Augustus De Morgan (27 June 1806 – 18 March 1871) was a British mathematician and logician. He formulated De Morgan's laws and introduced the term mathematical induction, making its idea rigorous
University education
In 1823, at the age of sixteen, he entered Trinity College, Cambridge, where he came under the influence of George Peacock and William Whewell, who became his lifelong friends; from the former he derived an interest in the renovation of algebra, and from the latter an interest in the renovation of logic—the two subjects of his future life work. His college tutor was John Philips Higman, FRS (1793–1855).
At college he played the flute for recreation and was prominent in the musical clubs. His love of knowledge for its own sake interfered with training for the great mathematical race; as a consequence he came out fourth wrangler. This entitled him to the degree of Bachelor of Arts; but to take the higher degree of Master of Arts and thereby become eligible for a fellowship it was then necessary to pass a theological test. To the signing of any such test De Morgan felt a strong objection, although he had been brought up in the Church of England. In about 1875 theological tests for academic degrees were abolished in the Universities of Oxford and Cambridge.
London University
As no career was open to him at his own university, he decided to go to the Bar, and took up residence in London; but he much preferred teaching mathematics to reading law. About this time the movement for founding London University (now University College London) took shape. The two ancient universities of Oxford and Cambridge were so guarded by theological tests that no Jew or Dissenter outside the Church of England could enter as a student, still less be appointed to any office. A body of liberal-minded men resolved to meet the difficulty by establishing in London a University on the principle of religious neutrality. De Morgan, then 22 years of age, was appointed professor of mathematics. His introductory lecture "On the study of mathematics" is a discourse upon mental education of permanent value, and has been recently reprinted in the United States.
The London University was a new institution, and the relations of the Council of management, the Senate of professors and the body of students were not well defined. A dispute arose between the professor of anatomy and his students, and in consequence of the action taken by the Council, several professors resigned, headed by De Morgan. Another professor of mathematics was appointed, who then drowned a few years later. De Morgan had shown himself a prince of teachers: he was invited to return to his chair, which thereafter became the continuous centre of his labours for thirty years.

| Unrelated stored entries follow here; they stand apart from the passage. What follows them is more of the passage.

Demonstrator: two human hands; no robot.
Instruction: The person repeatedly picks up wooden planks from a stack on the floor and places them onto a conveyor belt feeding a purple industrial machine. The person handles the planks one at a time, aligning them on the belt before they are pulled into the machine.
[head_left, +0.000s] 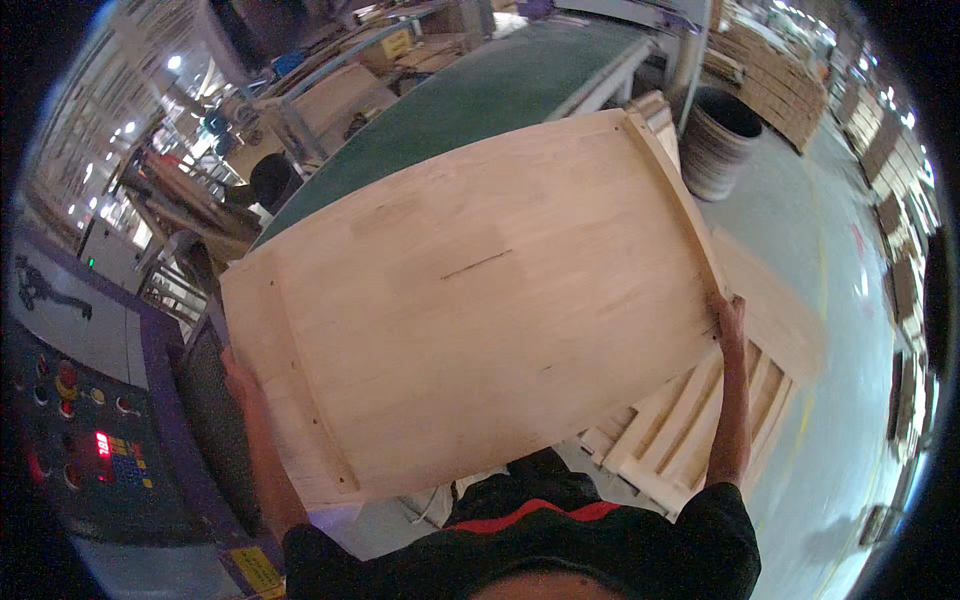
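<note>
Found board [480, 325] at centre, grasped by left hand [240, 380] near nine o'clock and right hand [731, 318] at three, apparently spread wide to balance its breadth, with green belt [490, 95] beyond at twelve.

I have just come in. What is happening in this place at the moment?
A person is holding a wide wooden board, left hand at its left edge, right hand near its near right corner. Beyond it is a green belt; whether they touch is unclear. A slatted wooden stack is at the lower right.
</note>
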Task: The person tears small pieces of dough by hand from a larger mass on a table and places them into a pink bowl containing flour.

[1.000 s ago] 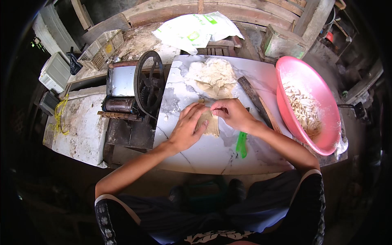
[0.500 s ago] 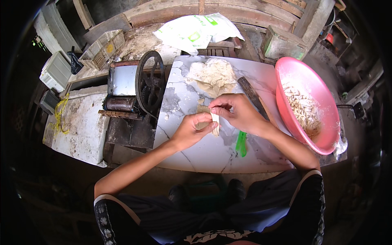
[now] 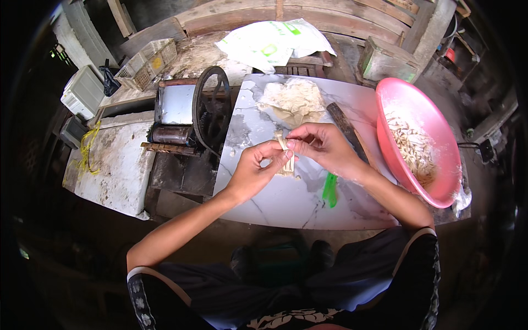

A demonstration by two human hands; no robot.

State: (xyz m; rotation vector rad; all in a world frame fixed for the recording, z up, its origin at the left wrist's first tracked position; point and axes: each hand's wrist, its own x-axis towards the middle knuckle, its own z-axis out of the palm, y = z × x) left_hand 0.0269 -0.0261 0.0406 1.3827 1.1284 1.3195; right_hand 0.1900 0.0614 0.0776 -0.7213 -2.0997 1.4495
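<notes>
Over the marble-patterned tabletop [image 3: 261, 212], my left hand [image 3: 254, 166] pinches a pale dough strip [image 3: 282, 140] between thumb and fingertips. From the other side my right hand [image 3: 323, 147] pinches the same strip, its fingertips almost touching the left ones. One end of the strip sticks up above my fingers. More cut dough lies on the table just under my hands, mostly hidden by them. Beyond them rests a floury dough mound [image 3: 296, 99]. A green plastic-looking tool [image 3: 329, 191] lies below my right wrist, partly hidden. Past that forearm lies a dark wooden stick [image 3: 344, 122].
At the right, a tilted pink basin [image 3: 387, 157] holds many floured dough strips [image 3: 410, 146]. A hand-wheel roller machine [image 3: 212, 110] stands left of the tabletop. Behind are a white sack [image 3: 275, 41] and a plastic crate [image 3: 146, 63]. A stained white slab [image 3: 118, 170] lies far left.
The whole view has shifted slightly rightward. Both hands keep their pinch close together; the strip's end now shows above my fingers and looks narrower than before.
</notes>
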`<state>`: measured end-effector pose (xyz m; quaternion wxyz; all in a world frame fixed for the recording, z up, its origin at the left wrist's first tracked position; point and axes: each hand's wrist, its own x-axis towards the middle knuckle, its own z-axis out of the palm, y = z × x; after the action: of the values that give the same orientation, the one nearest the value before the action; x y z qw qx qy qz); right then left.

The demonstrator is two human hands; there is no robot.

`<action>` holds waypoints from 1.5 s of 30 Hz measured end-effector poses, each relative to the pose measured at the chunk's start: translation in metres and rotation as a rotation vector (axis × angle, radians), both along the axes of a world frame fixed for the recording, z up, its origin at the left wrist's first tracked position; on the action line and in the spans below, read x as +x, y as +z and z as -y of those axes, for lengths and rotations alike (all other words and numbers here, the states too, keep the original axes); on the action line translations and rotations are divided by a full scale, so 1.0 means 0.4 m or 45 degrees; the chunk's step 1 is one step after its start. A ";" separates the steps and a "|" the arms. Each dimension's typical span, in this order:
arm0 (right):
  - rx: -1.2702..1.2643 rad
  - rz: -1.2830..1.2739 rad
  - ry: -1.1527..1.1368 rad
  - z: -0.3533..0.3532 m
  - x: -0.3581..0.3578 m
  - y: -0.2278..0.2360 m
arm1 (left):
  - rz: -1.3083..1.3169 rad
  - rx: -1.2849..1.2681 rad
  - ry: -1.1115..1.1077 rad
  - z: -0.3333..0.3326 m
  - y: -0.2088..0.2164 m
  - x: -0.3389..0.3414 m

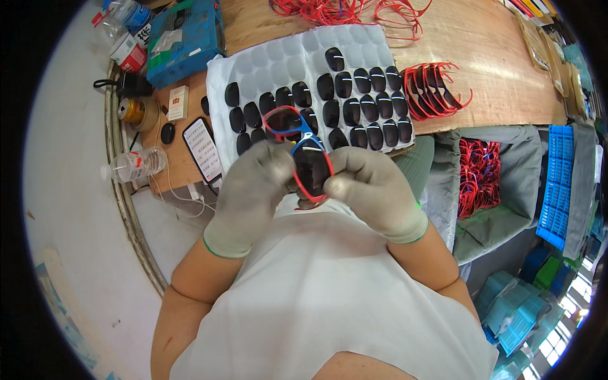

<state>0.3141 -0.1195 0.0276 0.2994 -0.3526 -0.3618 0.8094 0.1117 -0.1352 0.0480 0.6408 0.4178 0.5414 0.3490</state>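
Observation:
Both gloved hands hold one pair of sunglasses (pixel 311 166) with a red and blue frame, tilted over my lap in front of the table edge. Dark lenses show in both of its rims. My left hand (pixel 254 183) is closed about the middle and lower side of the frame. My right hand (pixel 372 187) pinches the rim of the nearer lens between thumb and fingers. Just beyond lies a white moulded tray (pixel 269 60) with rows of loose dark lenses (pixel 360 111); its far left pockets hold none.
Stacked red-framed glasses (pixel 436 90) stand right of the tray; red frames (pixel 345 11) heap at the back. A phone (pixel 202 149), bottle (pixel 136 164), cigarette pack (pixel 178 103) and blue metal box (pixel 185 44) lie left. A cloth-lined bin (pixel 506 231) holds red frames at right.

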 end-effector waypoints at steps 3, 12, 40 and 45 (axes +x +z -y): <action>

The same body of reformers—headed by Lord Brougham, a Scotsman eminent both in science and politics who had instituted the London University—founded about the same time a Society for the Diffusion of Useful Knowledge. Its object was to spread scientific and other knowledge by means of cheap and clearly written treatises by the best writers of the time. One of its most voluminous and effective writers was De Morgan. He wrote a great work on The Differential and Integral Calculus which was published by the Society; and he wrote one-sixth of the articles in the Penny Cyclopedia, published by the Society, and issued in penny numbers. When De Morgan came to reside in London he found a congenial friend in William Frend, notwithstanding his mathematical heresy about negative quantities. Both were arithmeticians and actuaries, and their religious views were somewhat similar. Frend lived in what was then a suburb of London, in a country-house formerly occupied by Daniel Defoe and Isaac Watts. De Morgan with his flute was a welcome visitor.
The London University of which De Morgan was a professor was a different institution from the University of London. The University of London was founded about ten years later by the Government for the purpose of granting degrees after examination, without any qualification as to residence. The London University was affiliated as a teaching college with the University of London, and its name was changed to University College. The University of London was not a success as an examining body; a teaching University was demanded. De Morgan was a highly successful teacher of mathematics. It was his plan to lecture for an hour, and at the close of each lecture to give out a number of problems and examples illustrative of the subject lectured on; his students were required to sit down to them and bring him the results, which he looked over and returned revised before the next lecture. In De Morgan's opinion, a thorough comprehension and mental assimilation of great principles far outweighed in importance any merely analytical dexterity in the application of half-understood principles to particular cases.
During this period, he also promoted the work of the self-taught Indian mathematician Ramchundra, who has been called De Morgan's Ramanujan. He supervised the publication in London of Ramchundra's book Treatise on Problems of Maxima and Minima in 1859. In the introduction to this book, he acknowledged being aware of the Indian tradition of logic, although it is not known whether this had any influence on his own work.